Search code examples
tensorflowmachine-learningdeep-learningface-detection

how to use tensorflow object detection API for face detection


Open CV provides a simple API to detect and extract faces from given images. ( I do not think it works perfectly fine though because I experienced that it cuts frames from the input pictures that have nothing to do with face images. )

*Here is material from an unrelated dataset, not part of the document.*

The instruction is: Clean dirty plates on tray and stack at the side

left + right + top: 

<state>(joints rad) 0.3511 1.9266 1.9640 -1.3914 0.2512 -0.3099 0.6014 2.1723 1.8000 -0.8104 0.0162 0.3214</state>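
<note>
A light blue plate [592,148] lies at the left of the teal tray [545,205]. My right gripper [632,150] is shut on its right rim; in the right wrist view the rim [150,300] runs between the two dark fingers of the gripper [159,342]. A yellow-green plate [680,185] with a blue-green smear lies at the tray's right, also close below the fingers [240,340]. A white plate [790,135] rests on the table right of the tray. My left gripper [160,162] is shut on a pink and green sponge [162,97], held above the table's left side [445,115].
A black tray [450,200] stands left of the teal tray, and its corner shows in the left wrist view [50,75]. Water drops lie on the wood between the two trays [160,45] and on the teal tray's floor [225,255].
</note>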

I wonder if tensorflow API can be used for face detection. I failed finding relevant information but hoping that maybe an experienced person in the field can guide me on this subject. Can tensorflow's object detection API be used for face detection as well in the same way as Open CV does? (I mean, you just call the API function and it gives you the face image from the given input image.)


Solution

  • You can, but some work is needed. First, take a look at the object detection README. There are some useful articles you should follow. Specifically: (1) Configuring an object detection pipeline, (3) Preparing inputs and (3) Running locally. You should start with an existing architecture with a pre-trained model. Pretrained models can be found in Model Zoo, and their corresponding configuration files can be found here. The most common pre-trained models in Model Zoo are on COCO dataset. Unfortunately this dataset doesn't contain face as a class (but does contain person). Instead, you can start with a pre-trained model on Open Images, such as faster_rcnn_inception_resnet_v2_atrous_oid, which does contain face as a class. Note that this model is larger and slower than common architectures used on COCO dataset, such as SSDLite over MobileNetV1/V2. This is because Open Images has a lot more classes than COCO, and therefore a well working model need to be much more expressive in order to be able to distinguish between the large amount of classes and localizing them correctly. Since you only want face detection, you can try the following two options:

    1. If you're okay with a slower model which will probably result in better performance, start with faster_rcnn_inception_resnet_v2_atrous_oid, and you can only slightly fine-tune the model on the single class of face.
    2. If you want a faster model, you should probably start with something like SSDLite-MobileNetV2 pre-trained on COCO, but then fine-tune it on the class of face from a different dataset, such as your own or the face subset of Open Images. Note that the fact that the pre-trained model isn't trained on faces doesn't mean you can't fine-tune it to be, but rather that it might take more fine-tuning than a pre-trained model which was pre-trained on faces as well.